# Wd Hitch And Driving Question



## GarryL (May 27, 2012)

Hi Folks,

Sorry for a newbie question, but I need to ask this; I just picked up our new TT and got the Equalizer 1200 lb hitch. Towed it home 200 miles yesterday and it towed very well. Had several semi trucks go by and didn't experience any sway what so ever. My question is this; When I think about how the WD hitch works and the fact that all pavement surfaces are not flat, as an example pulling into a parking lot where there's elevation in the pavement or "ramp' into the parking lot or similar situations, it seems like there will be a lot more load/stress placed on everything. Without the WD bars, the trailer/truck could pivot about the ball with no issue, but with the WD bars pre-loaded for WD and in this situation where the truck/trailer would still need to pivot about the ball, it can't do so without placing an extreme amount of extra load on everything. Is this a big concern? It seems like something would have to give and I know that I'm not always going to be on perfectly flat ground.
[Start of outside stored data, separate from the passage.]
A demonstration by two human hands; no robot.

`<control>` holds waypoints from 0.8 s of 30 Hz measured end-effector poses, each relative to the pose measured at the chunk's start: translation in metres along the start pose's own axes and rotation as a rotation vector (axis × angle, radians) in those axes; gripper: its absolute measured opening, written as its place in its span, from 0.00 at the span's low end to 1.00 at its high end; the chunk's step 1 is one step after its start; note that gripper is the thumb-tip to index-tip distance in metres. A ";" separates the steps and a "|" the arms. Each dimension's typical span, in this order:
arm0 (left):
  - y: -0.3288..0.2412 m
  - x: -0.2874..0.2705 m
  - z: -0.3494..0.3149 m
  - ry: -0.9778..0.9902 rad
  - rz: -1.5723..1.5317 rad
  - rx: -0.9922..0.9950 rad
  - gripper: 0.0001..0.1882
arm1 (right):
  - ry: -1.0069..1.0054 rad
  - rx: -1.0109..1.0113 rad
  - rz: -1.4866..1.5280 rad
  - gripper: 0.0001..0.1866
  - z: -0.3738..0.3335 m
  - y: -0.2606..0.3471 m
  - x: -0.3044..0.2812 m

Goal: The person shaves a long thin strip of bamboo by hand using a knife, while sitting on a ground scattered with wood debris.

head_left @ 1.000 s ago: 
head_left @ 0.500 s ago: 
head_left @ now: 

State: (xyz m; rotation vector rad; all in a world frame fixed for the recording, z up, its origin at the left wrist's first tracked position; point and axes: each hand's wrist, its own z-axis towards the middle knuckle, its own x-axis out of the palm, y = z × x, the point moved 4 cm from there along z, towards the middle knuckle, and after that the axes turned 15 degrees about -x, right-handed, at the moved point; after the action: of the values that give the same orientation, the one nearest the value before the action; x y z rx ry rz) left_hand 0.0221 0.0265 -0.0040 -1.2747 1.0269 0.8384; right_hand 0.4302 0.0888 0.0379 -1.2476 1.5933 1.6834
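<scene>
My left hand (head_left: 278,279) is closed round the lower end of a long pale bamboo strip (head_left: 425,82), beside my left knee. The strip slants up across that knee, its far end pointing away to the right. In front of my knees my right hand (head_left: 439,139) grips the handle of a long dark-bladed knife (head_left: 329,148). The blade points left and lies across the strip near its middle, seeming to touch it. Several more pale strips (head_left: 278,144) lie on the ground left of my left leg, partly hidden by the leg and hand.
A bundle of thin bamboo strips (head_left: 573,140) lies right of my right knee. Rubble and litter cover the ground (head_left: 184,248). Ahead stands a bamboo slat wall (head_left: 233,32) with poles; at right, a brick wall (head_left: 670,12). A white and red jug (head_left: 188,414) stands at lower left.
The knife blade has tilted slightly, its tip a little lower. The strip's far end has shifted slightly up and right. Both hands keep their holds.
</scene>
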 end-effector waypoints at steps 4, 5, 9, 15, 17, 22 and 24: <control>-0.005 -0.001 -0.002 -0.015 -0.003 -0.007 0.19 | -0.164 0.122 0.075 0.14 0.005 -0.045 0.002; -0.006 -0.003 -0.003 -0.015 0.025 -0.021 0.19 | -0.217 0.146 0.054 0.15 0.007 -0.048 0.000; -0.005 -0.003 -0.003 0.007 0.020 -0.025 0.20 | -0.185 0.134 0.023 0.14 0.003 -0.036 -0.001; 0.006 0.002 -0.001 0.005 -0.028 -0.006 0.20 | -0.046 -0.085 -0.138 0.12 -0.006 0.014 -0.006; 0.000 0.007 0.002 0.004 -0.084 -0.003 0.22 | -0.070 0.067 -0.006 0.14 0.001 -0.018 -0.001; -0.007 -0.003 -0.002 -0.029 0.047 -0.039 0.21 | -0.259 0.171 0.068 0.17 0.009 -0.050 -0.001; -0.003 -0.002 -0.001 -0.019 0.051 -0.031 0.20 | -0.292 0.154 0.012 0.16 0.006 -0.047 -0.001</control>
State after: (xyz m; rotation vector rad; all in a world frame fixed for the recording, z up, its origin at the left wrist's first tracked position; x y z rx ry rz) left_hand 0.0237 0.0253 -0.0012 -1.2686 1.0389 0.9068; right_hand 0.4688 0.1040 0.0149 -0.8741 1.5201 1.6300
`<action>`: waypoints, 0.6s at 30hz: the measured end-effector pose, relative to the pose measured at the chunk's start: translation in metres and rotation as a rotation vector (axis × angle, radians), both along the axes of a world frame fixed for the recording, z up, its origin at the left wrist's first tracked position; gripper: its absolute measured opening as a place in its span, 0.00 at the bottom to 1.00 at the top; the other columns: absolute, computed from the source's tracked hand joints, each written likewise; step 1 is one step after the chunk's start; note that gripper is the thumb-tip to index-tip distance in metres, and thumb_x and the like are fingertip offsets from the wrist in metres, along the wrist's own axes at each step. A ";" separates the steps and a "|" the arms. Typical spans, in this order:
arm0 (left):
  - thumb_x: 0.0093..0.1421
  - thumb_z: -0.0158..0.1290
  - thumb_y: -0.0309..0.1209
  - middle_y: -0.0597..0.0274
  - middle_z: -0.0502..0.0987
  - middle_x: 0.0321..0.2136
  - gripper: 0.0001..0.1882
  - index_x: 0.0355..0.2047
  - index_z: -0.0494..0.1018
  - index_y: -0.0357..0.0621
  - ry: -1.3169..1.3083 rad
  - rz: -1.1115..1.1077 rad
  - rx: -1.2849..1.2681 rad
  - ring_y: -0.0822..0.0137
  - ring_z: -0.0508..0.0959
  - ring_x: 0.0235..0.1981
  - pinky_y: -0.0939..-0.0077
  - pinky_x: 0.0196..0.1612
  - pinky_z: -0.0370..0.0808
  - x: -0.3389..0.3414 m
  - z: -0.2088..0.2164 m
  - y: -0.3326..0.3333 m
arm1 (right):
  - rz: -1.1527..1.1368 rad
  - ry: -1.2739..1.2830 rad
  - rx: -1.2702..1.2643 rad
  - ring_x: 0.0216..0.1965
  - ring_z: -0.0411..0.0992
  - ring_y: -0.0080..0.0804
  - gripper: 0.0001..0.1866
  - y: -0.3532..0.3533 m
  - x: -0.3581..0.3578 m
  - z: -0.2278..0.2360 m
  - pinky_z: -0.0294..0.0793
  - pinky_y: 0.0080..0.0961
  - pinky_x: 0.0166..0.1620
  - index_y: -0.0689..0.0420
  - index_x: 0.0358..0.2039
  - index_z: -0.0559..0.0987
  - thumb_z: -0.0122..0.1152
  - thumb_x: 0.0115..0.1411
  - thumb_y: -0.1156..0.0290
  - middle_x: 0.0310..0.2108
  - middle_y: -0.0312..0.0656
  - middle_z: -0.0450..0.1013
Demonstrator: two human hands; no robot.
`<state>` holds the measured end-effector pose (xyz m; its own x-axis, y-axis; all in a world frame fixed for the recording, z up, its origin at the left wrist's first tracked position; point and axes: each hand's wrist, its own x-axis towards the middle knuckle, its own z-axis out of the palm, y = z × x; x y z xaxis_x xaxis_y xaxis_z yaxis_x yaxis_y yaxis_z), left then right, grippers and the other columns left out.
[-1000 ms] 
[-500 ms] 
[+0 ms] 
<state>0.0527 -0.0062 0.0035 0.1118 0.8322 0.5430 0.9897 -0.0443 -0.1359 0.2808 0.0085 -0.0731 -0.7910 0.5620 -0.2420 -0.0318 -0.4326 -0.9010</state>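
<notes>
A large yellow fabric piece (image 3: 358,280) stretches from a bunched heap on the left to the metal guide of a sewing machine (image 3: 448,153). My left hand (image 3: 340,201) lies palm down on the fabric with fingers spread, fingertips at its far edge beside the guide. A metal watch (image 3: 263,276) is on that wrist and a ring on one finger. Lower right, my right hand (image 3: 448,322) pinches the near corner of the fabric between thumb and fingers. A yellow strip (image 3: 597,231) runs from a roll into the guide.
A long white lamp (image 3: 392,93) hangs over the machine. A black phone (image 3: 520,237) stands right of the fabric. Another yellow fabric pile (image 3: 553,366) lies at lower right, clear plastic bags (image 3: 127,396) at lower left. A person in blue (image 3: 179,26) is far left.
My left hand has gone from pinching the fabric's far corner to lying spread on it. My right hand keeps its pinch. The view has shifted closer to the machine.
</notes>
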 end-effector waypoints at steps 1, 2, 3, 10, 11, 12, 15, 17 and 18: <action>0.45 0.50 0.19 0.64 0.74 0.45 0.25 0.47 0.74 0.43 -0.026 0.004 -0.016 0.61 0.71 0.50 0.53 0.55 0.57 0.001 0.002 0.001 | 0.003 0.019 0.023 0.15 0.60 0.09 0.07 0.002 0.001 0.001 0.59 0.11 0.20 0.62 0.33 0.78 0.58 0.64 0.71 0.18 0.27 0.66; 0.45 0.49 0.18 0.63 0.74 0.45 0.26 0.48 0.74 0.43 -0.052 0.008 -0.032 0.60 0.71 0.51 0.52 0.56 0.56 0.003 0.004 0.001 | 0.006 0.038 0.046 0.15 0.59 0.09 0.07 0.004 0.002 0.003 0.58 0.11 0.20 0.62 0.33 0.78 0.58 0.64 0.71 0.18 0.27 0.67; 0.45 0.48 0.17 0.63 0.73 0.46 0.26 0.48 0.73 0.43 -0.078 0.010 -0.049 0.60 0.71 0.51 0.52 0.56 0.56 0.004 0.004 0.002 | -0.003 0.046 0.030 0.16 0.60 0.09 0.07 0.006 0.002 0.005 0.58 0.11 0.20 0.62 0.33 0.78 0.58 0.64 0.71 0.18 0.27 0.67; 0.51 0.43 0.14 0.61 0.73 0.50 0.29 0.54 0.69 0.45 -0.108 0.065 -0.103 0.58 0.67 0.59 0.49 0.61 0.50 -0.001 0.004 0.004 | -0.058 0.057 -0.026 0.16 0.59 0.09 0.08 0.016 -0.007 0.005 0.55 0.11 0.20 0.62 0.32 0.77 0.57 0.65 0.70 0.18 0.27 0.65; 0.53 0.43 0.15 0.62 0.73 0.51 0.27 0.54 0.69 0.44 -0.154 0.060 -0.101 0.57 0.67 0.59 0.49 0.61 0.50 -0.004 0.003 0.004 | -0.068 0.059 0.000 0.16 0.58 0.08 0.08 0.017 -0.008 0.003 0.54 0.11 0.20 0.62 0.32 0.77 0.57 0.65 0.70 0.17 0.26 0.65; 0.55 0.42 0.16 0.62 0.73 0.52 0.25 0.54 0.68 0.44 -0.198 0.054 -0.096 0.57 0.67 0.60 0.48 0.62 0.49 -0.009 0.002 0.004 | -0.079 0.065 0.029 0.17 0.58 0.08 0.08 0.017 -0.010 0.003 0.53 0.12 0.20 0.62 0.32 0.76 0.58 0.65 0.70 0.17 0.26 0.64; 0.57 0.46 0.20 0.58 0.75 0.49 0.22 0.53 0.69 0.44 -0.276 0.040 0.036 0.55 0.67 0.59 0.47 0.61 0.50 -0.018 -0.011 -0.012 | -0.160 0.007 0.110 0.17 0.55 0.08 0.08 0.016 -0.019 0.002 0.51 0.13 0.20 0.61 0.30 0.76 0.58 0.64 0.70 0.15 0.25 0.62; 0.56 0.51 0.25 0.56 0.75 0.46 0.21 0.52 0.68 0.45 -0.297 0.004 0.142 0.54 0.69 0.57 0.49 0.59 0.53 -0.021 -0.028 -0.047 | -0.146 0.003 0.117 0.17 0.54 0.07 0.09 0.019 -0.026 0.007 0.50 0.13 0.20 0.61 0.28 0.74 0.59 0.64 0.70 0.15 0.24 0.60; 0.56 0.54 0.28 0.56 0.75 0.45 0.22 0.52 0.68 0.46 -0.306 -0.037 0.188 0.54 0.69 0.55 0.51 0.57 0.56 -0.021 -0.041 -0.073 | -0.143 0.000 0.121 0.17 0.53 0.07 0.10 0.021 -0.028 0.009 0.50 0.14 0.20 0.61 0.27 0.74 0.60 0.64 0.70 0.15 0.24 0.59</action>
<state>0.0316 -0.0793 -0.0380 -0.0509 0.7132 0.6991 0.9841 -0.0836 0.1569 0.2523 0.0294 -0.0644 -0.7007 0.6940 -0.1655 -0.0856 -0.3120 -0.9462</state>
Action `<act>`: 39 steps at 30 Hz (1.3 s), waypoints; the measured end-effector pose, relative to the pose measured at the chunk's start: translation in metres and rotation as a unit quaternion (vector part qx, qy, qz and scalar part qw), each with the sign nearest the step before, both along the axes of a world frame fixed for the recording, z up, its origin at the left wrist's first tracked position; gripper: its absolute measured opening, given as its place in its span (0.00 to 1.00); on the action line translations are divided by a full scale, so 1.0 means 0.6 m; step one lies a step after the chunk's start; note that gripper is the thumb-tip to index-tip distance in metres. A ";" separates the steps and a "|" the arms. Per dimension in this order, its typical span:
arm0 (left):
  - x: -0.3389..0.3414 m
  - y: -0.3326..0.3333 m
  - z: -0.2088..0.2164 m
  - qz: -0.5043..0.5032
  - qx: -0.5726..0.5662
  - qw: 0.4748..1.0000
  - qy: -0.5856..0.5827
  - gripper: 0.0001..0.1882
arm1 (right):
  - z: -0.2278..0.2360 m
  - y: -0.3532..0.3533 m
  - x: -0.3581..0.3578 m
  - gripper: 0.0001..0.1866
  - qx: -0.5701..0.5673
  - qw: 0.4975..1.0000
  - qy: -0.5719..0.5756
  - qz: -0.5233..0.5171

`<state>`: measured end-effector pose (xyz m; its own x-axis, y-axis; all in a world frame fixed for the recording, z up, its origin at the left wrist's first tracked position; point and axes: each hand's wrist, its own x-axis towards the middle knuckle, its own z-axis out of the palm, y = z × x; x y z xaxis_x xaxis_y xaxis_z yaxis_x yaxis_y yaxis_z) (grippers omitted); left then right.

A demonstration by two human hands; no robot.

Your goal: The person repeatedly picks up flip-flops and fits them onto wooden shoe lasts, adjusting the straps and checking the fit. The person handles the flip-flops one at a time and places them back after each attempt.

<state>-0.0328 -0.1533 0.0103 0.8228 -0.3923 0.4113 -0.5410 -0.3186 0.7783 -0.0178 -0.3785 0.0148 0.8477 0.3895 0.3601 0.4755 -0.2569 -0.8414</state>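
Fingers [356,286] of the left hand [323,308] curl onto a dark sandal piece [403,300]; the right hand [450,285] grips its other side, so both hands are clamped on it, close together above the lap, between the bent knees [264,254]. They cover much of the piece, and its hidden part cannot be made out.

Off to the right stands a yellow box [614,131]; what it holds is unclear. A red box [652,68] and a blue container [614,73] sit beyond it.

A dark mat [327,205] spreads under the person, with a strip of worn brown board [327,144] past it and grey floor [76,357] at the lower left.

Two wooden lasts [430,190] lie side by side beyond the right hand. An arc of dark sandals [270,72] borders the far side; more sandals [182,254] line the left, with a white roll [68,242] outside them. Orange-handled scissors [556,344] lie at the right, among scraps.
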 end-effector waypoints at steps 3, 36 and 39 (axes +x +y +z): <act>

I would sure like some thoughts from you seasoned folks, as this is our first travel trailer.

Thanks,

Garry

2007 Dodge 2500 HD 5.9 Cummins
2013 Outdoors RV Blackstone 280FKS


----------



## Insomniak (Jul 7, 2006)

You're absolutely correct about the forces involved at different angles. The WD bars are also known as "spring bars" as they are made to flex a certain amount. Heavier bars will flex less than lighter bars, but will also carry and transfer more weight to your front suspension. Under normal conditions (driveways, etc), the bars will flex within a reasonable amount and all will be good. With extreme angles (steep driveways, very uneven terrain), you may want to remove the bars before you make that move. If you don't, the bars will be under a lot more pressure and brackets, hangers, etc. could bend or even break. For those of us with snap-up brackets and chains (Reese Dual Cam), trying to lower the brackets and remove the bars under all that pressure can lead to some nasty injuries. I've read about broken bones and big gashes when people did just that. I got myself last year when I tried to lift up my snap-up bracket under too much pressure. I didn't have the retainer clip in my hand, reached to get it and the bracket slammed downward. The cheater bar got my thigh and gave me about a 6" scrape. Hurt like hell...


----------



## duggy (Mar 17, 2010)

X2 on the uneven terrain.

I've never had an uneven enough situation to warrant removing my bars on my Equal-i-zer, and so far nothing has been damaged. Last summer I was moving the trailer from one campsite to another in the same park, and didn't bother using the WD bars. It brought to light a potential problem that you want to be aware of if you remove the bars to get in a driveway or campsite. Without the bars in place, the "sockets" that receive the WD bars don't pivot during turns. I had one of them jam against the frame of the trailer, just behind the ball mount, and dig a small piece of metal out of the frame. If I had turned sharper it could have been worse. I think the problem could be avoided by swinging the "sockets" out wide when you remove the bars.


----------



## Leedek (Nov 28, 2010)

Snap, crackle, pop is fine for the morning cereal bowl but it left me wondering when my 210RS w/ Equalizer hitch was making the noise. I finally investigated. I backed the TT at an acute and somewhat uphill angle to the TV. I got out and noticed that the spring bars were not riding in their respective saddles. One bar was torqued and riding high and into the L-bracket. I decided from that point on to lube the hitch at ALL moving points. I have attached a photo to detail these points. My hitch is now smooth and noise free in all positions.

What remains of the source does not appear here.